My girl is full of dreams even in her waking hours.  She keeps an evolving list of what she wants to be when she grows up: a vet, a pet store owner, an artist, an author/illustrator, a mommy.  She wants to juggle all of these careers at once while driving her pick-up truck (which she has imagined down to the finest detail).  Once she gets an idea in her head it's impossible to shake, so we are off on a search for a watch with purple flowers and a pink band or mermaid sunglasses.  Shopping for clothes is often a nightmare as the selections don't always match the clothing she has designed in her mind.

She has yet to learn that our dreams don't always match reality, and that's a lesson that I don't want her to have to experience.  But it seems that is what growing up is about.  We shed our dreams and pick up more manageable goals.  We surrender fantasy and imagination for a dose of the practical.  It's been a constant tension for me--how do I nurture her spirit while also helping her to develop the coping skills for when things don't go according to her plans?  How can I recapture my own sense of wonder and dreaming so that we can share the beauty of the world as she sees it?

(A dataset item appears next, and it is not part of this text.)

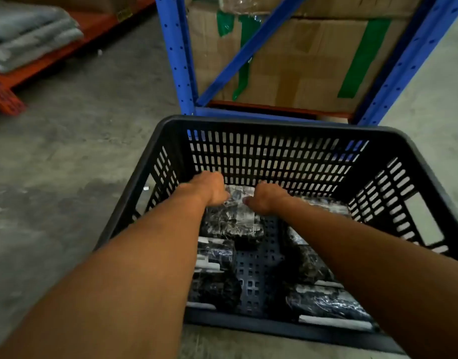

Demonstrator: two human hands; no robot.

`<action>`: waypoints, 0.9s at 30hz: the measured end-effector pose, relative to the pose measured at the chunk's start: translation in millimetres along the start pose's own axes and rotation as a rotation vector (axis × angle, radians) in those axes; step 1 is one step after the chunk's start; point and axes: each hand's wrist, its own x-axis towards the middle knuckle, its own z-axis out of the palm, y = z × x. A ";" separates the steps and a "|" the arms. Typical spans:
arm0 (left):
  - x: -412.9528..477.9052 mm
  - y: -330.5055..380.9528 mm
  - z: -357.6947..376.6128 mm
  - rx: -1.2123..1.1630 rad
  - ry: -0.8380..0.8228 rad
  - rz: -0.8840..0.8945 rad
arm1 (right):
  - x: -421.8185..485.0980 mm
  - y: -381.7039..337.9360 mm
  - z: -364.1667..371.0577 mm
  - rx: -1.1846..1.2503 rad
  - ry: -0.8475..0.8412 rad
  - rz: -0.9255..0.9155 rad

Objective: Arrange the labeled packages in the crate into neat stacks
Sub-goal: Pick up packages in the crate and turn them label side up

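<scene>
Inside a black slotted crate (274,151) on the warehouse floor (67,151), our left hand (209,187) and right hand (266,198) close around one plastic-wrapped package (234,216) at 12 o'clock; more wrapped packages (323,301) line the crate at 9 and 3 o'clock.

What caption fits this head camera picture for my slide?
Both hands, left hand and right hand, grip a plastic-wrapped package inside the black crate.
</scene>
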 end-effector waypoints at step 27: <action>0.6 -40.5 -11.1 -1.244 -0.244 -0.406 | -10.4 22.7 -18.2 0.778 -0.114 0.015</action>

It's interesting (and probably not a coincidence) that much of what I'm reading these days talks about the necessity of play for us all, and the intersection between play and spirituality.  Stuart Brown and BrenĂ© Brown both speak on the importance of spending regular time doing things that appear meaningless.  That's counter-cultural in our world that teaches that success is all about doing, and the measure of our importance is how busy we are.  Who has time for play?  But to my children, everything is play.  How many times do I implore them to stop playing around in the bathroom and brush their teeth?  How often do I tell them we don't have time to play around, we have things we need to do?

But perhaps they are on the right track and I'm the one who needs to wake up.

Scripture says that unless we change and become like little children we will not enter the kingdom of heaven (Matthew 18:3).  And I think, maybe that's what people mean when they say to cherish these times, that I will miss these days of my kids being little.  I get so frustrated thinking that I'm not succeeding in teaching them all they need to know, but maybe it's the other way around.  Maybe I'm not letting them teach me all they know.  What am I missing out on by thinking that my way is the real truth that they need to embrace?  Perhaps the truth is that the kingdom of heaven is here in their wonder and joy, in their faith that things will be taken care of, in their certainty that they are loved and special, in their belief that God is with them and cares about their dreams.

What would my dreams be if I truly lived like that?